GOP Support for School-Choice Legislation Lacking in House

Update: Gov. Bill Haslam has announced the formation of an “opportunity scholarship” task force intended to study the issue of vouchers “before legislation is pursued any further in this session.” The body is directed to report back to the governor’s office in “the fall of 2012,” long after the Legislature is expected to adjourn. The 2012 General Election is Nov. 6.

The governor plans to weigh in any day on whether to offer parents broader school choice options for their children next year, but high-ranking House leaders are hinting that idea is not in the cards for 2012.

Both the Republican Caucus chairwoman and the Education Committee chairman say they’d rather let the education reforms they passed this year soak in before pushing controversial legislation that would give parents in Memphis, Nashville, Knoxville and Chattanooga money to help send their children to different public, charter or private schools.

“We don’t need to be passing it yet,” said Chairman Richard Montgomery, R-Sevierville, the Education Committee chairman who helped halt the legislation last spring. “I think there’s a tremendous amount of other people who feel the same way I do, that it’s a good year to learn as much as we possibly can and see if that’s something we really want to do.”

“We did do a lot last year,” said Rep. Debra Maggart, GOP Caucus chairwoman. “I do think that the voucher conversation is very complicated. … I think you’ll see a good conversation about it.”

Parents would have been able to use taxpayer-funded scholarships, or vouchers, to send their children to schools of their choosing under a bill that stalled last year as the Republican-controlled legislature overhauled teacher tenure, eliminated collective bargaining, opened up the doors to virtual schools and loosened enrollment restrictions on charter schools.

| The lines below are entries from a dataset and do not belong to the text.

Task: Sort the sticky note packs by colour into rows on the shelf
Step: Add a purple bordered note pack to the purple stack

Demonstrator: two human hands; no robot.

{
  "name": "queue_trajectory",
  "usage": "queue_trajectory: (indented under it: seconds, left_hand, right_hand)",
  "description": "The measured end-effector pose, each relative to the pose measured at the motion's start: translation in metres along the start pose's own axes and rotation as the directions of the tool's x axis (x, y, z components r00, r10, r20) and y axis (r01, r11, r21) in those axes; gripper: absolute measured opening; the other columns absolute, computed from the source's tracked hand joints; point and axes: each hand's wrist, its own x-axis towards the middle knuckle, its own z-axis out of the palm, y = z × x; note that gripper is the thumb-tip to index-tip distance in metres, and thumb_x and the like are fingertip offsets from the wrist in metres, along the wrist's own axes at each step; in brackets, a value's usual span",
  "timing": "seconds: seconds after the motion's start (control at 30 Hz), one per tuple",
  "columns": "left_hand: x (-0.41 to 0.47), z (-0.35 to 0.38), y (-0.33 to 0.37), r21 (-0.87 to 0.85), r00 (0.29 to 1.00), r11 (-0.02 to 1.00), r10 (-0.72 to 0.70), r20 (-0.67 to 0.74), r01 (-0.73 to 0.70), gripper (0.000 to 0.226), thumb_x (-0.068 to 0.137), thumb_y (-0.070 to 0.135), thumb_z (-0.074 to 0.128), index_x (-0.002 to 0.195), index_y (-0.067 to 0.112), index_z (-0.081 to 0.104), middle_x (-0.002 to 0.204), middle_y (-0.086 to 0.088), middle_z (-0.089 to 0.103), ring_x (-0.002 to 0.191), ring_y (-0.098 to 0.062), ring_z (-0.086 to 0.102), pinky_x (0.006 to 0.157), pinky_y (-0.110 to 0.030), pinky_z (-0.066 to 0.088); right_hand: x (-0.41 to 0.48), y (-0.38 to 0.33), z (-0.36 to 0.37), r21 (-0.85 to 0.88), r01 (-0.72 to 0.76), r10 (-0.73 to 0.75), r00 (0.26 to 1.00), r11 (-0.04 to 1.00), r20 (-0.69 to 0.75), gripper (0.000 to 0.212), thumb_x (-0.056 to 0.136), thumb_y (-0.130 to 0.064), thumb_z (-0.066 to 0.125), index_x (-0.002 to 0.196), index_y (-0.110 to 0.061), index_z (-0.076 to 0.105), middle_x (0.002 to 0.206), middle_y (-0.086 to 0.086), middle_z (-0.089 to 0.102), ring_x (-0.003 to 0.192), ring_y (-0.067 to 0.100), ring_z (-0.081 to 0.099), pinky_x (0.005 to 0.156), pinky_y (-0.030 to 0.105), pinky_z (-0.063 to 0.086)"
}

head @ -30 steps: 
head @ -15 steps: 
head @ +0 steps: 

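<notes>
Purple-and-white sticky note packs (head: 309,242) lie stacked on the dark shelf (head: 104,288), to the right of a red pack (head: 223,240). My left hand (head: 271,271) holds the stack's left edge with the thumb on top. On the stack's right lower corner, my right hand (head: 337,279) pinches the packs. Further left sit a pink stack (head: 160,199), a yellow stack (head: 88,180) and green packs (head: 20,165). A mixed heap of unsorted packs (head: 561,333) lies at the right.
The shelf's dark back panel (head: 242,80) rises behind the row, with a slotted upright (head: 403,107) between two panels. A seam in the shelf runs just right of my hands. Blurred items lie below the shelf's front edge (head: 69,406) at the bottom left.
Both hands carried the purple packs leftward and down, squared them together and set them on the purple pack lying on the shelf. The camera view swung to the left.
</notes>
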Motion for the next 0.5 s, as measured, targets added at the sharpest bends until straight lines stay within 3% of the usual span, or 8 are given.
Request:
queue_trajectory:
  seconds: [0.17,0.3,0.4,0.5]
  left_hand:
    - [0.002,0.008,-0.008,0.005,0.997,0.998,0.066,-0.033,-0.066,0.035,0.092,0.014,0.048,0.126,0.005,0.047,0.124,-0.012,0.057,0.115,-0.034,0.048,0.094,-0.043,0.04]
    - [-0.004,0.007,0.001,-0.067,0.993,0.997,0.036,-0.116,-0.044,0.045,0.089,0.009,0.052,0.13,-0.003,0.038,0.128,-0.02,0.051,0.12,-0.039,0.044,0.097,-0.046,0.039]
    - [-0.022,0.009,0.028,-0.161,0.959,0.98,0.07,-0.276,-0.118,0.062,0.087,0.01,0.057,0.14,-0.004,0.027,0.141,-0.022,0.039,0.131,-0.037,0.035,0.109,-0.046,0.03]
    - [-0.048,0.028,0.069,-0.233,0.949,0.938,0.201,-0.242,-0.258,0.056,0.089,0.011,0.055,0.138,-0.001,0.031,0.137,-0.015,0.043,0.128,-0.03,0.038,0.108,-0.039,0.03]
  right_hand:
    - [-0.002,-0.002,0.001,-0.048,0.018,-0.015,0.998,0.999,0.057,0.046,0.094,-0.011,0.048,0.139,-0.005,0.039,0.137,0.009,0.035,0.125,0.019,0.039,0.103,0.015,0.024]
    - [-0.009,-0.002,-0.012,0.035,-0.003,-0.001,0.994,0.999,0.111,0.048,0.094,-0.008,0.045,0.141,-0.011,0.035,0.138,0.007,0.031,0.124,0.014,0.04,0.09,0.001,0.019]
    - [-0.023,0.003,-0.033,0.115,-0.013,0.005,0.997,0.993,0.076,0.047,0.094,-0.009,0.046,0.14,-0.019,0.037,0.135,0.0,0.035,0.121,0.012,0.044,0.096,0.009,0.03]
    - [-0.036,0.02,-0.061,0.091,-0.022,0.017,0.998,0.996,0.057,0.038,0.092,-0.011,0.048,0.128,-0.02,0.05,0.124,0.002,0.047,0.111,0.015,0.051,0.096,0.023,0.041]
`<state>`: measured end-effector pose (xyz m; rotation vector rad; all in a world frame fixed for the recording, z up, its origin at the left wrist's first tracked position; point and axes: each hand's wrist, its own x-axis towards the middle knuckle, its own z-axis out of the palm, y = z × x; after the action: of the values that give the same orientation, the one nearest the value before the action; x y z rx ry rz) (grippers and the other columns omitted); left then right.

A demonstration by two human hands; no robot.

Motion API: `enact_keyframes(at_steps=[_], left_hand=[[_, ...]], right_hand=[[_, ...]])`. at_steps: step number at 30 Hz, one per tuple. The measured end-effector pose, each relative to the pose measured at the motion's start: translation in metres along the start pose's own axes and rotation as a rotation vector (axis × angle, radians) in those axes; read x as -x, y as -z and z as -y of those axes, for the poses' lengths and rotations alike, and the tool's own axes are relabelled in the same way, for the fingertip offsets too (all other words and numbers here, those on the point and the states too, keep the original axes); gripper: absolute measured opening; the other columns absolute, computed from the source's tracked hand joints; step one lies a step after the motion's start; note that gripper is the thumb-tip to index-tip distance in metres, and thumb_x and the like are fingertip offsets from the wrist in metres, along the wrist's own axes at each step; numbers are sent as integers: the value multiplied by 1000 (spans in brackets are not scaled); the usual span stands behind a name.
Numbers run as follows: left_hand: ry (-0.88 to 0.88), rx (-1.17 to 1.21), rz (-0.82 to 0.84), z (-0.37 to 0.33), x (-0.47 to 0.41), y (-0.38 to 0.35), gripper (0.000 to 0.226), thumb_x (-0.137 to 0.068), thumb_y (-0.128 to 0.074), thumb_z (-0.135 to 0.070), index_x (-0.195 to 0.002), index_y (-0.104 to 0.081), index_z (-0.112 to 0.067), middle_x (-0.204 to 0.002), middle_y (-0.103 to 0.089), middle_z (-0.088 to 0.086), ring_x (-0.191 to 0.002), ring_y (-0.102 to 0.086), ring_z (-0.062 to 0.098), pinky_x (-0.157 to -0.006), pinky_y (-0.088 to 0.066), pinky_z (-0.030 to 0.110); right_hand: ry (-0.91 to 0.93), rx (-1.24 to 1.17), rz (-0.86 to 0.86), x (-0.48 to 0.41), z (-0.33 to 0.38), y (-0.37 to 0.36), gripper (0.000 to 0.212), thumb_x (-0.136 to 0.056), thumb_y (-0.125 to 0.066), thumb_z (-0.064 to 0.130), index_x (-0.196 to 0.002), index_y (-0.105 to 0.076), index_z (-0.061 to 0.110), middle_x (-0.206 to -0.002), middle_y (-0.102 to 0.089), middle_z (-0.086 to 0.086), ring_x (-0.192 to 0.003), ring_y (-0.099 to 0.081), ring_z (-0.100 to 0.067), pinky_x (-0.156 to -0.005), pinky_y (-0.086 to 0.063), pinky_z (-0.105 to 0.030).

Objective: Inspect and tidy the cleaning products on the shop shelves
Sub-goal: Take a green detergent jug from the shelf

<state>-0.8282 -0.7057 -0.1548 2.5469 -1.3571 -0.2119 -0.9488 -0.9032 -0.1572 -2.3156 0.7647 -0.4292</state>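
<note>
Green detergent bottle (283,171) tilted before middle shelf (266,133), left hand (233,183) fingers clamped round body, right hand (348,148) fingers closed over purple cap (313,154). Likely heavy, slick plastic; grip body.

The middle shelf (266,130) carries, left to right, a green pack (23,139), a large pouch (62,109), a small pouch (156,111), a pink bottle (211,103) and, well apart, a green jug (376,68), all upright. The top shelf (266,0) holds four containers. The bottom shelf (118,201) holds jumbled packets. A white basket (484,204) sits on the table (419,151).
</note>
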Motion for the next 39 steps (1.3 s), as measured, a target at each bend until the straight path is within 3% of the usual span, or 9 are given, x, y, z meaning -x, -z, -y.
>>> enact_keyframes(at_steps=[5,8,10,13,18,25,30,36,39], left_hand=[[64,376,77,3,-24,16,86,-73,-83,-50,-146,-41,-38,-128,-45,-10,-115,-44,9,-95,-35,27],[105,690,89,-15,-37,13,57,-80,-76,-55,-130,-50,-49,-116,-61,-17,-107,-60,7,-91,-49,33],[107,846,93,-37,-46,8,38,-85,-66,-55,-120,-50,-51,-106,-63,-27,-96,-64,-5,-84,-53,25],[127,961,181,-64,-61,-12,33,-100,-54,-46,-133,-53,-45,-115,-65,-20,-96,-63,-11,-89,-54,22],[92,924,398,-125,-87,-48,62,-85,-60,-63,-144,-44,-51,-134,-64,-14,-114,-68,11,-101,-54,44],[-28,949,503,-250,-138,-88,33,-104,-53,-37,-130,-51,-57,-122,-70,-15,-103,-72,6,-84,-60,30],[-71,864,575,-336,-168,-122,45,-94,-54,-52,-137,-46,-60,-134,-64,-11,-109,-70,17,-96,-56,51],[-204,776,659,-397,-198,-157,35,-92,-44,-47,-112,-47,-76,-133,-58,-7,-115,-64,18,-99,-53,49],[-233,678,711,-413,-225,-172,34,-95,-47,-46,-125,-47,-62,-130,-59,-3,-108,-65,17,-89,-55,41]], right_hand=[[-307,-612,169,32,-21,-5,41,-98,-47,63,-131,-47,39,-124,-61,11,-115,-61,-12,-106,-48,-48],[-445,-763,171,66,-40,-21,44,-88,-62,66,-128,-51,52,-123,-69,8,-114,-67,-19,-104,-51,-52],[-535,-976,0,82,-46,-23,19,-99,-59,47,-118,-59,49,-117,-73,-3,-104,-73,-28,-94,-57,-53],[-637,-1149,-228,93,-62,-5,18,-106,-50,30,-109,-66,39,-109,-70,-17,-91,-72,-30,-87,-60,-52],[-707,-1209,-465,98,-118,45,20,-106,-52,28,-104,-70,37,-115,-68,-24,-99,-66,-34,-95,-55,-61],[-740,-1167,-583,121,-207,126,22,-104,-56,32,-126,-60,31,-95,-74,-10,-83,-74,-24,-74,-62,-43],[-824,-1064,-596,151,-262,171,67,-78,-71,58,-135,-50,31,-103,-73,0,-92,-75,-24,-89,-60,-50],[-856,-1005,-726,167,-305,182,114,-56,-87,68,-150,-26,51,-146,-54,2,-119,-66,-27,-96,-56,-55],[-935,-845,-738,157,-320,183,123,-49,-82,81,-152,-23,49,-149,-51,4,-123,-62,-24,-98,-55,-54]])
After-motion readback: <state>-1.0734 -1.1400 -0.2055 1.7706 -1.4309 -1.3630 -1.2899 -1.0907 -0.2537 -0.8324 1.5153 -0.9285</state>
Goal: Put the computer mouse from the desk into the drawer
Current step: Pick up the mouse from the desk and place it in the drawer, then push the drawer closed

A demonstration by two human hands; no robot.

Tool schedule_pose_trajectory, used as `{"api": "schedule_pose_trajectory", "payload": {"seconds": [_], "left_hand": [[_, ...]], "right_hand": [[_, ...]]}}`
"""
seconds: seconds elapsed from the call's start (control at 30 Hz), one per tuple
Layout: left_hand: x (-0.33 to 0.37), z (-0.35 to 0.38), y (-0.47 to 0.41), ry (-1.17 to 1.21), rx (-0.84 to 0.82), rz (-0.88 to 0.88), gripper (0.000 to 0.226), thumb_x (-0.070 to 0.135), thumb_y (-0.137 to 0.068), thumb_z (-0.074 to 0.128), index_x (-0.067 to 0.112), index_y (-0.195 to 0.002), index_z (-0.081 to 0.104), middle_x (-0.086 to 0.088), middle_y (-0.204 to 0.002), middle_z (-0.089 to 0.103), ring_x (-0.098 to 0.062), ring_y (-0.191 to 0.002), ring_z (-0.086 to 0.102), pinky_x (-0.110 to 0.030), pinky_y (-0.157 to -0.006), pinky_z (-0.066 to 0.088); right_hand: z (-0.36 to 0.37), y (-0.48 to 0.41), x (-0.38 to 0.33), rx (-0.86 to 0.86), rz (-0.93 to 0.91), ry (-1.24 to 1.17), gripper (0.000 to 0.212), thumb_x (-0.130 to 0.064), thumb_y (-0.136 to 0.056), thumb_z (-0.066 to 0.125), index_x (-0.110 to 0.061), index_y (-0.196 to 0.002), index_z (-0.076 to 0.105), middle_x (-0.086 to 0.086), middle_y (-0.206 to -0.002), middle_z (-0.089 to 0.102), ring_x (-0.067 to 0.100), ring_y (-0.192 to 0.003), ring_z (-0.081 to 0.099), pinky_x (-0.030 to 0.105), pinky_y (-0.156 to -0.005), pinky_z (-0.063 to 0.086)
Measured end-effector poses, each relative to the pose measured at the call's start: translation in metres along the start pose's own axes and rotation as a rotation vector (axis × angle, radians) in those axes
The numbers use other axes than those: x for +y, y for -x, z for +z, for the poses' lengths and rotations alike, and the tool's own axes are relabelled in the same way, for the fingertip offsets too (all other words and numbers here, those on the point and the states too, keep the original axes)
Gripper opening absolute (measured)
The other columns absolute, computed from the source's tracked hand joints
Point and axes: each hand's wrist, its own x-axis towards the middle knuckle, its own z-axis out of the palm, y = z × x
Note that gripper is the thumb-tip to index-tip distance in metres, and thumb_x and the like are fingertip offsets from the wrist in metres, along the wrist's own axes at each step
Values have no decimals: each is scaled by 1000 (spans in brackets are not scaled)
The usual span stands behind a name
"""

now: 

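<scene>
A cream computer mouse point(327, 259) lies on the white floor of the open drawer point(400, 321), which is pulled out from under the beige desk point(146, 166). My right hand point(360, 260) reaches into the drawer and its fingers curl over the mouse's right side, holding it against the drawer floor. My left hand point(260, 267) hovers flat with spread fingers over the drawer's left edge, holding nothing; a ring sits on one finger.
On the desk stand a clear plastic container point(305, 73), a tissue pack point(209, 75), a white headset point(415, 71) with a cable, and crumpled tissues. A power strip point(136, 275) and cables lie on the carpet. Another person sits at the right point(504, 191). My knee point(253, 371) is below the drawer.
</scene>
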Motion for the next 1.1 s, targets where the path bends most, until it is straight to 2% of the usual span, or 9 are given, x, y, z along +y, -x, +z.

The measure passed in the Senate 18-10 mainly on party lines in the spring, but House Republicans put the brakes on the bill in favor of waiting until 2012 to take it up again.

“I think there are some people who want to say, ‘Let’s cool things down, let’s let things work,’” said Rep. Bill Dunn, who plans to take another stab at the voucher bill next year. “And then I think there’s another camp that says, ‘Hey, we have the momentum going. Let’s go ahead and fix everything that we can.’”

Dunn, R-Knoxville, plans to make the bill more attractive by beefing up accountability requirements on schools accepting students admitted via vouchers and by reducing the state tax dollars that would follow each student out of their district school as they enter another institution.

Although the measure has already cleared the upper chamber, Sen. Brian Kelsey, R-Germantown, has introduced a new piece of legislation to allow school vouchers, also known as “equal opportunity scholarships,” although it currently lacks a House sponsor.

But the House plans to spend most of its time reviewing the reforms it wrote into law last year, said Montgomery, like tweaking the evaluation scores teachers need to earn tenure, reviewing specific pieces of the teacher evaluation reforms and assessing results of the wider charter school provisions.

Gov. Bill Haslam’s administration has for months studied the voucher issue, and he has said he expects to announce his official position before the holiday.